We shipped water over the larboard in a short sea in the middle of London. and tripped over a 2metre bow wave. Mad .. mad .. mad .. .. and later? Boring as watching the paint dry on Harrods Furniture Depository.
I've tried in vain to find an internet link which describes or defines a "short sea" with no success, so here is my own! "A short sea" is a coaster's worst nightmare. Off the North Foreland is a great place to encounter short seas. I was out there about ten years ago in the small hours on a 40' ketch and to say it was 'interesting' is to totally understate the experience. Sailor's call a long sea one where the waves are smooth and far apart "a rolling sea". A short sea is the exact opposite.
I thought my 'short sea' days were behind me 'til I took [Pentargon] out of [Limehouse] for Brentford on a beautiful, calm sunny Saturday at the end of October in 2015. Probably the balmiest day you possibly could have and Pentargon encountered short seas. In the middle of London.
Hang in there awhile til we get that writ large.
SHORT SEAS UNDER LONDON BRIDGE
It was fukn hair-raisin.
We were already more than a little wound up by the ape who was working [Limehouse] Lock. No! Not the one from the South African navy. He never gives us any trouble.
The one I've not seen before is an ape who thinks it is his bounden duty to give it large to boaters, especially those in scruffy little coasters. He knows as much about lock-keeping as I do about giving birth but Crispy and myself decided as soon as we got clear of the lock in the company of "Deep Thought" to let it go. We had been talking with "Deep Thought" earlier and planning our moves.There were three rather engaging Tupperware Pots all tied up together and booked out for 1315. I'd phoned in earlier to book 1330 (that being three hours before the London Bridge High of 1630) and knew "Deep Thought" had done something similar but was going right up to Teddington bound for a new winter berth at Shepperton. Seeing as it's impossible to empty [Limehouse] (of water!) I reckoned Team Tupperware would be released as a unit to let them away, and then the heavy-weights would be sent down. The ape decided to stuff all five boats in together. Fukn cretin. Nobody with half a brain mixes plastic with steel in a lock like Limehouse.
"Deep Thought" is a very elegant 60 footer and in immaculate condition. Nothing on the roof [Jess Good] but the nicest skipper you could ever come across. No pretensions, no delusions. And his crew the same. Those who know ["Pentargon.Springer"] know she is the antithesis of chic. She does extraordinary things perhaps but she ain't ever going to win a concours d'elegance.
"Deep Thought", with a powerful engine, intended to 'go for it'. (Pentargon drifts along with the tide and usually takes about four hours for the passage to Brentford Thames Lock). We were out of the lock like a hare from the traps and into the tide, a bit choppy, well actually quite choppy and had made a good 100m on "Deep Thought" by the time she blasted her horn and shot out. Long before we had reached the ["Hermes"] fuel barge, "Deep Thought" was already under the centre of Tower Bridge, having passed us within minutes. By the time we made Tower Bridge in very heavy seas she'd vanished upriver!

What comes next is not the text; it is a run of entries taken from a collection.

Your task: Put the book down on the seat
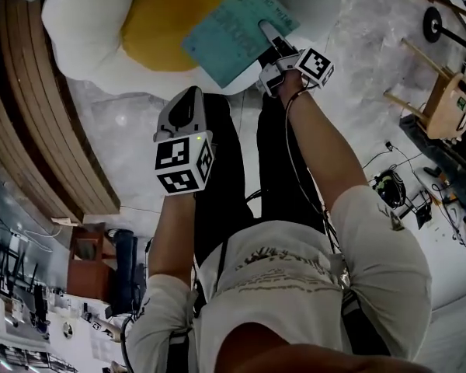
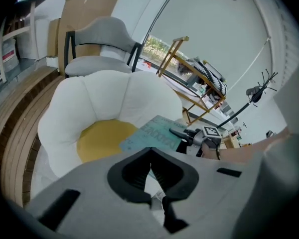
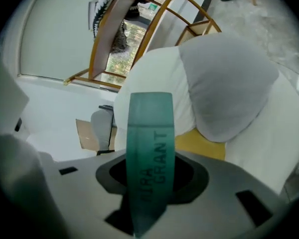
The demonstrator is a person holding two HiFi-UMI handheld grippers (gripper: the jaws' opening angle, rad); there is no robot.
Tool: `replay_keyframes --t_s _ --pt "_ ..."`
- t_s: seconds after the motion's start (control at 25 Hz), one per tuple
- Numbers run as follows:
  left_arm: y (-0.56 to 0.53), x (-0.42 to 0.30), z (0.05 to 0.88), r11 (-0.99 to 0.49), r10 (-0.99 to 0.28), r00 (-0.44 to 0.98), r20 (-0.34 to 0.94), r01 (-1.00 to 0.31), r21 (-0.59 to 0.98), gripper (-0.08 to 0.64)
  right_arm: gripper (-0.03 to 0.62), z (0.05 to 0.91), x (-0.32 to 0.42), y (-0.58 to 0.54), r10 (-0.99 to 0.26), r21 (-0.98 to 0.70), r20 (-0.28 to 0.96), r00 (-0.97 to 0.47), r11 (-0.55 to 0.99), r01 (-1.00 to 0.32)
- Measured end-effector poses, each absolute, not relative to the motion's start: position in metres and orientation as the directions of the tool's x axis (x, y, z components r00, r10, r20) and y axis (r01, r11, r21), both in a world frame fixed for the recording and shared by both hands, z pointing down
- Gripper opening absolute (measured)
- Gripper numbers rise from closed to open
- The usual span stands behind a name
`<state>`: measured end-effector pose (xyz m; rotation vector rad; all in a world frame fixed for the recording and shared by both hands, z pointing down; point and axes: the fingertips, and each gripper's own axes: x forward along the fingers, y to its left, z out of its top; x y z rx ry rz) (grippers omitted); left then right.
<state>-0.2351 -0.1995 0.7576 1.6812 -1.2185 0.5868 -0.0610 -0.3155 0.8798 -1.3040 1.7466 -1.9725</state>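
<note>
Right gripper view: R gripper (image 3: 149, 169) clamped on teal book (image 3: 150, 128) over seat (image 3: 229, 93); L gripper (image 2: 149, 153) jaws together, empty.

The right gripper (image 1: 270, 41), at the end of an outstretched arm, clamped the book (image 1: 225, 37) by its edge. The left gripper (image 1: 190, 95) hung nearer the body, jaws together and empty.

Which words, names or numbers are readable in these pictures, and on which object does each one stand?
"GRANT": on the spine of the teal book, seen in the right gripper view.
"IRA": next to it on the same spine. These are the last letters of a word whose first letter is unclear.
Print on the book's front cover, in the head view and the left gripper view: too blurred to read.
No other text can be read.
</note>
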Motion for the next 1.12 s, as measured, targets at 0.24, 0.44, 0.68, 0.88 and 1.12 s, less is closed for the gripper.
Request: replay_keyframes --t_s 0.24,0.44,0.68,0.88,1.12 --pt "-0.182 -0.225 0.786 -0.094 -0.4 0.415 0.817 -0.905 0.414 0.021 0.164 0.931 -0.06 -0.297 -0.549 -0.864 0.502 -0.668 -0.29 -0.411" --pt "-0.18 -0.222 0.805 -0.123 -0.368 0.42 0.83 -0.907 0.404 0.021 0.164 0.951 -0.068 -0.296 -0.447 -0.87 0.492 -0.747 -0.224 -0.439" --pt "-0.174 -0.217 0.814 -0.117 -0.329 0.433 0.839 -0.901 0.419 0.021 0.164 0.959 -0.079 -0.295 -0.245 -0.854 0.515 -0.821 -0.062 -0.517" --pt "-0.166 -0.219 0.821 -0.123 -0.301 0.449 0.841 -0.893 0.433 0.021 0.164 0.965 -0.086 -0.302 -0.194 -0.834 0.546 -0.815 -0.031 -0.551" --pt "-0.152 -0.215 0.827 -0.142 -0.266 0.477 0.838 -0.879 0.455 0.02 0.164 0.975 -0.093 -0.304 -0.166 -0.807 0.586 -0.793 -0.03 -0.59"
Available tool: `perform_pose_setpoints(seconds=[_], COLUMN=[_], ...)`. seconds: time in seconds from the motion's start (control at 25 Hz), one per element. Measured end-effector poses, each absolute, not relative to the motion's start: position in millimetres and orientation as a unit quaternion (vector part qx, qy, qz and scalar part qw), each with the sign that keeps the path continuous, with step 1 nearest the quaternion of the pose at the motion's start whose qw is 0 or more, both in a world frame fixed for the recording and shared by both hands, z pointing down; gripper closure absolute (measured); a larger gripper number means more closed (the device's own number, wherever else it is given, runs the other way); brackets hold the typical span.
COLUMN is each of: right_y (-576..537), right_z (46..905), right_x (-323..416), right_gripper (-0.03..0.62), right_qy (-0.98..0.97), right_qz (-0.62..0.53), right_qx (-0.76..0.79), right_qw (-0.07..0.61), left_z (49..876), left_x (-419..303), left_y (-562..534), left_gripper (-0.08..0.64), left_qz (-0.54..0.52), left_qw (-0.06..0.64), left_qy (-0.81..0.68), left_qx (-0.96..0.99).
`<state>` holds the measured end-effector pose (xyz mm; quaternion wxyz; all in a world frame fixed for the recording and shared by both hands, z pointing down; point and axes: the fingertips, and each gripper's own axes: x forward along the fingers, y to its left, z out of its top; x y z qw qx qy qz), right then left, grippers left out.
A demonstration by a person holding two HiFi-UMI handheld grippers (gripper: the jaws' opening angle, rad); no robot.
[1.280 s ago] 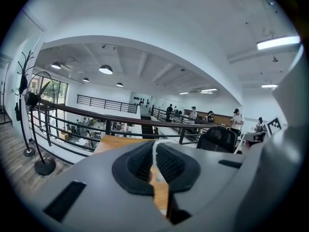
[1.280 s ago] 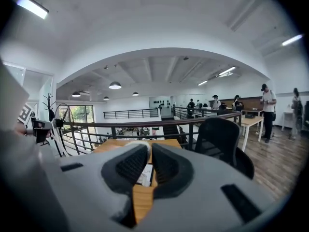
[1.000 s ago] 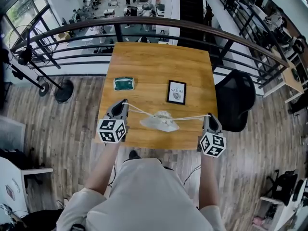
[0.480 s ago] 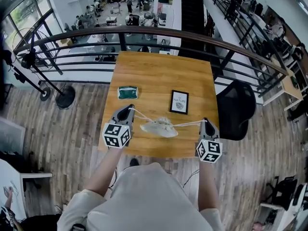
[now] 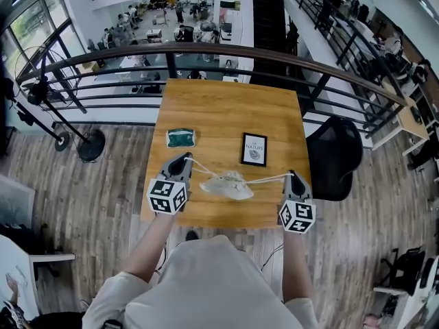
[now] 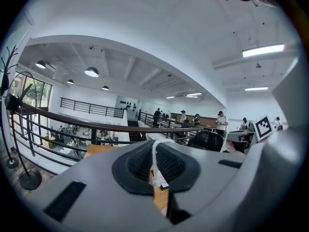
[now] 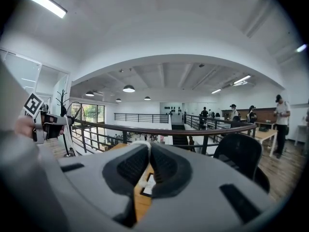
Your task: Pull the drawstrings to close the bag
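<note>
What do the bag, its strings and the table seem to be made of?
Bag: probably thin pale cloth, matt; it lies crumpled. Strings: white cord, likely braided. Table: wood or wood-look top; streaky grain, slight sheen.

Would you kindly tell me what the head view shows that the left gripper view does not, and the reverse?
Only the head view shows the whole bag on the wooden table, its drawstrings running out to the left gripper and the right gripper, and a green pouch.
Only the left gripper view shows, close up, the left gripper's jaws shut on one of the white drawstrings, and the ceiling lamps.
Both show the curved railing and the black chair.
</note>
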<state>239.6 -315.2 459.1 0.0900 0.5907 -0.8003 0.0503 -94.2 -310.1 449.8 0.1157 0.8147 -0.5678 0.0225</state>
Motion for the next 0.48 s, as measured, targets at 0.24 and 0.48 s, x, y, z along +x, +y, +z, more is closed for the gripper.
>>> perform_pose_setpoints(seconds=[0.24,0.48], right_y=[-318,-318], right_z=[455,451], right_x=[238,231], right_gripper=[0.58,0.58], right_qy=[-0.797,-0.795], right_qz=[0.049,0.046], right_qx=[0.595,0.598], right_qw=[0.09,0.091], left_z=[446,443], left_x=[-95,-102], left_y=[-315,-317], left_gripper=[0.566,0.566], left_qz=[0.02,0.017], left_qw=[0.114,0.114], left_qy=[-0.563,-0.562], left_qx=[0.818,0.819])
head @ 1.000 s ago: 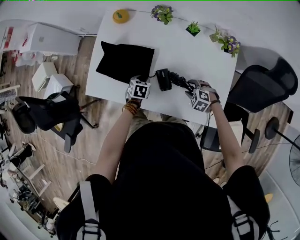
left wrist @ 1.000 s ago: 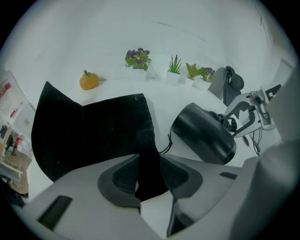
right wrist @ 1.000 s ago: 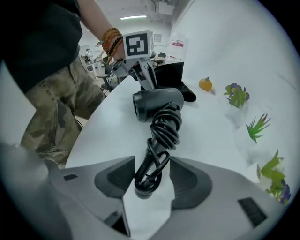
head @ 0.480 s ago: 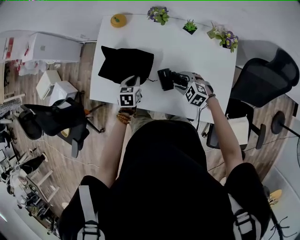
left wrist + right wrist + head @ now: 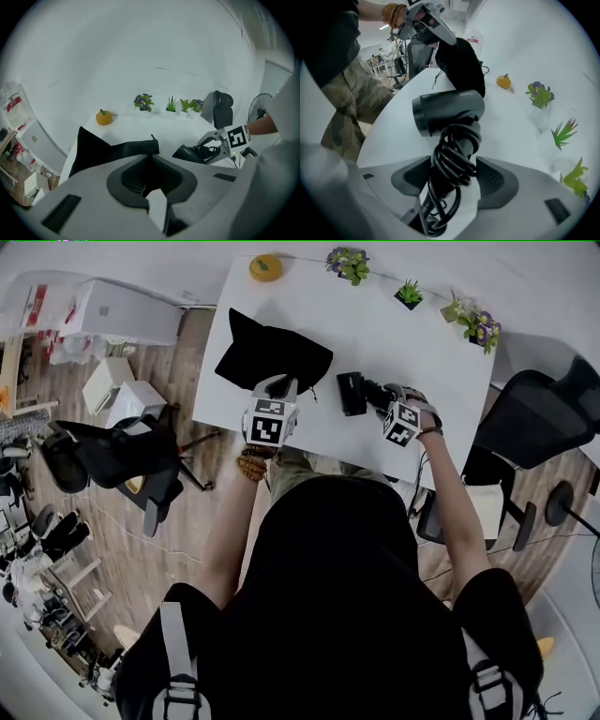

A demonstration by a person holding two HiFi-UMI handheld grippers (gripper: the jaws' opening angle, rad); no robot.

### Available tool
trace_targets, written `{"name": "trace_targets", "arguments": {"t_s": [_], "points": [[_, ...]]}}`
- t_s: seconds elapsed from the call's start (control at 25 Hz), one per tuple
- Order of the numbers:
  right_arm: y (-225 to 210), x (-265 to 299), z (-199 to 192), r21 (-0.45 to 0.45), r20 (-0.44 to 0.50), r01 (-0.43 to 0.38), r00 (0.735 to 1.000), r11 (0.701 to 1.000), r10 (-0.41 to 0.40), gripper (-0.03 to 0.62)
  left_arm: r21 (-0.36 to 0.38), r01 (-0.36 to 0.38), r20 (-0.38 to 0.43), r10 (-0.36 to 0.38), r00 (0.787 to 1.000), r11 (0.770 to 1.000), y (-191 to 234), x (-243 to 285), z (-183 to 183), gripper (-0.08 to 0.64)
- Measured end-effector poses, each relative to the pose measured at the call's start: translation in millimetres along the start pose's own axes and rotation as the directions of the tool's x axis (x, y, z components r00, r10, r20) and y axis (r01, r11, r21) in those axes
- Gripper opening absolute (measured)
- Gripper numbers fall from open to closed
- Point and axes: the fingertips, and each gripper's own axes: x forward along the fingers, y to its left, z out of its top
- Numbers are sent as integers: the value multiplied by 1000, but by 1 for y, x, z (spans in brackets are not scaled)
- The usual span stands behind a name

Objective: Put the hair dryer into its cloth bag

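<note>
On the white table (image 5: 403, 348) lies a black cloth bag (image 5: 272, 357). My left gripper (image 5: 281, 386) is shut on the bag's near edge and holds it raised. In the left gripper view the black cloth (image 5: 110, 151) sits pinched between the closed pads of my left gripper (image 5: 150, 165). The black hair dryer (image 5: 352, 393) lies just right of the bag, its cord (image 5: 452, 154) wound around the handle. My right gripper (image 5: 452, 177) straddles that handle and cord. Its jaws are opening, with gaps on both sides of the cord. The dryer's barrel (image 5: 447, 110) points toward the bag (image 5: 461, 63).
An orange ornament (image 5: 265, 267) and small potted plants (image 5: 350, 262) line the table's far edge. Black office chairs stand at the left (image 5: 112, 460) and the right (image 5: 539, 413). White boxes (image 5: 117, 310) sit on the floor at left.
My left gripper has closed on the bag's edge and lifted it off the table. My right gripper has shifted in over the dryer's handle and spread wider.
</note>
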Motion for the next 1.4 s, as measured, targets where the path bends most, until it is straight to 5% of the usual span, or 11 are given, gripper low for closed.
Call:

[Pentargon Springer] encountered her biggest ever side-on wave just before the Tower when a heavily laden cruiser going at full bore generated a 2metre breaking bow wave which lashed the side of our boat. It was the breaking component that caused Pentargon to delay lifting for a nano-second. We shipped water over the gunnel 1/4 second before we were lifted two metres up and slid down the other side. Glad to report both crew are hardy sailors who retained both dignity and lunch.
I advise ANY narrowboat AGAINST going up the River on Saturdays.
The seas lasted right up to Westminster after which things calmed down hugely. By Vauxhall the surface was like a sheet of glass and really the next two hours was just a matter of holding the rudder through bridge after bridge and mile after mile while repeating out mantra "we come this way because it takes three hours instead of three days". Suffice to say we arrived at Brentford Thameslock right at top of tide having taken a 30 minute break down hear Fulham earlier, where we attended to a little engine glitch.
Crispy was on his bus by 6pm. Pogue snuck up to the Gauging Lock, planted a daffodil bulb at Milestone 93 and continued up to a favoured mooring by the A40. Later a dander up to Clitheroe with a windlass ensured the lock would be set for first light.